One of the executives Puma spoke to certainly doesn’t appear to be impressed, saying “I still don’t like the team on the field that much”, before conceding at least one positive aspect to Van Wagenen’s rehauling.
“They have made significant upgrades and they will have a much better bench, so there won’t be a precipitous drop if there’s an injury,” the exec told Puma. “Like when [Yoenis Cespedes] went down [and] the whole team was done.”
The Mets’ bullpen has been reinforced to extreme levels, with Van Wagenen acquiring Major League Baseball’s 2018 saves leader Edwin Diaz in the deal that secured Cano, bringing Jeurys Familia back home on a three-year contract, and adding left-hander Justin Wilson to the already-in-place duo of Seth Lugo and Robert Gsellman. Who’s going to fill out the remaining spots in the ‘pen is yet to be determined.
One executive told Puma, “addressing the bullpen was probably the best thing that they did”. That’s probably accurate, but there are still a couple of holes on this roster that a true contender would shore up before cutting the ribbon on a new, potentially success-filled season.
One area the Mets haven’t put much effort into solidifying is their starting rotation. The incumbent starting five of Jacob deGrom, Noah Syndergaard, Zack Wheeler, Steven Matz, and Jason Vargas put together a 3.54 earned run average as a group last season, good for sixth-best in the majors (Astros led the way with a 3.16 ERA).

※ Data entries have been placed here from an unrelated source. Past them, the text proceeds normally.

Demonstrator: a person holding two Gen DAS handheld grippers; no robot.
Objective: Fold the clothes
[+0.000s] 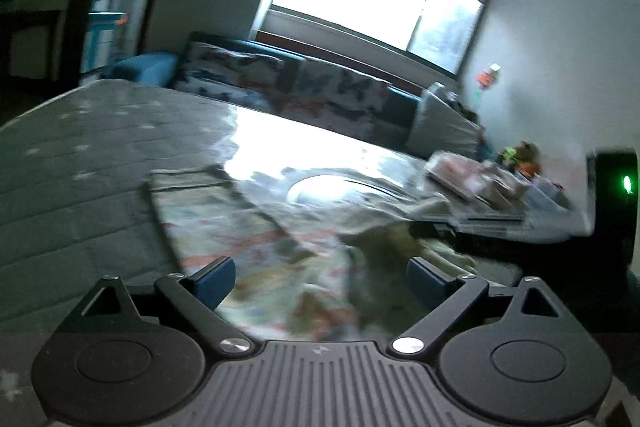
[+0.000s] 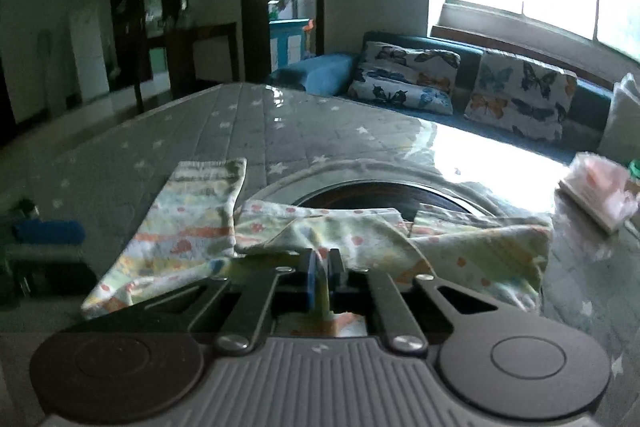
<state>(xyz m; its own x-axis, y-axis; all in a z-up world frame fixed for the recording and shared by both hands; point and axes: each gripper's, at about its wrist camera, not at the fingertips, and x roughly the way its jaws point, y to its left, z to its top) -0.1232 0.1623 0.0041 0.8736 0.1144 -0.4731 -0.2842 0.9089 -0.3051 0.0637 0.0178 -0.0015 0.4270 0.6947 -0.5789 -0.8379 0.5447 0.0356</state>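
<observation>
The table (image 2: 168, 131) before me is wide, under a grey quilted cover with pale stars and a glossy clear sheet that catches the window's glare. Behind it runs a blue sofa (image 2: 592, 99) with two butterfly-print cushions (image 2: 404, 75).

On the near part of the table lies one garment (image 2: 192, 227), a small piece of clothing in pale cloth printed with orange, green and yellow bands and spots. It is rumpled and partly folded: one flat part stretches away on the left of my right view, and bunched folds run off to the right over a dark round patch under the clear sheet.

My right gripper (image 2: 320, 275) has its jaws closed tight on a fold of the garment's near edge; a strip of cloth shows pinched between the blue pads.

My left gripper (image 1: 320, 275) has its jaws spread wide, holding nothing. The garment lies just ahead of and below them, its printed cloth filling the gap in that blurred view; I cannot tell whether the pads touch it.

Off to the right sits a small stack of pinkish wrapped things (image 2: 600, 187), apart from the garment.
</observation>
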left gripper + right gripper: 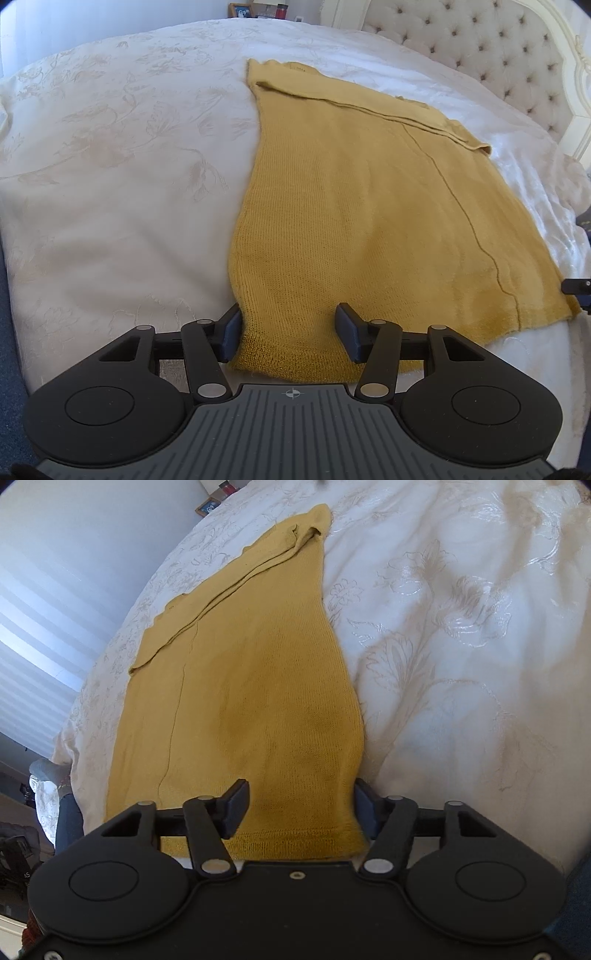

Naturally, the Mets weren’t going to be all that interested in adding big-name hurlers such as Patrick Corbin, who signed with Washington for six years, $140 million, or Nathan Eovaldi, who returned to Boston for four years, $68 million, or even Dallas Keuchel, who remarkably remains unsigned with under 48 hours until pitchers and catchers report to Spring Training, with their star-studded, potential-laden top-four (yes, four).
Second-tier guys like Gio Gonzalez or Clay Buchholz, also still available, would add MLB-ready depth in case of injury, but Van Wagenen appears to be comfortable heading into the season with new additions Hector Santiago and Walker Lockett, as well as the Mets’ part-time starter (but much more effective reliever) Seth Lugo as the group’s safety net.
Of course, relying on Wheeler to duplicate his extreme 2018 success, Vargas to churn out results similar to his more-than-respectable second half of last season, and Steven Matz to finally break through as an upper-echelon starting pitcher — while all well within the realm of possibility — is contradictory to what Van Wagenen said he wouldn’t do at the helm of the Mets, which is counting on ifs.
“Contrary to what Brodie says, every team is built on ifs, […] because all it takes is one guy in any kind of rotation to go down and then what do they do?” another executive said. “I think the big question with the Mets [is] can they stay healthy and all their pitchers make 25 to 30 starts?”
That’s an alarmingly fair point, suit.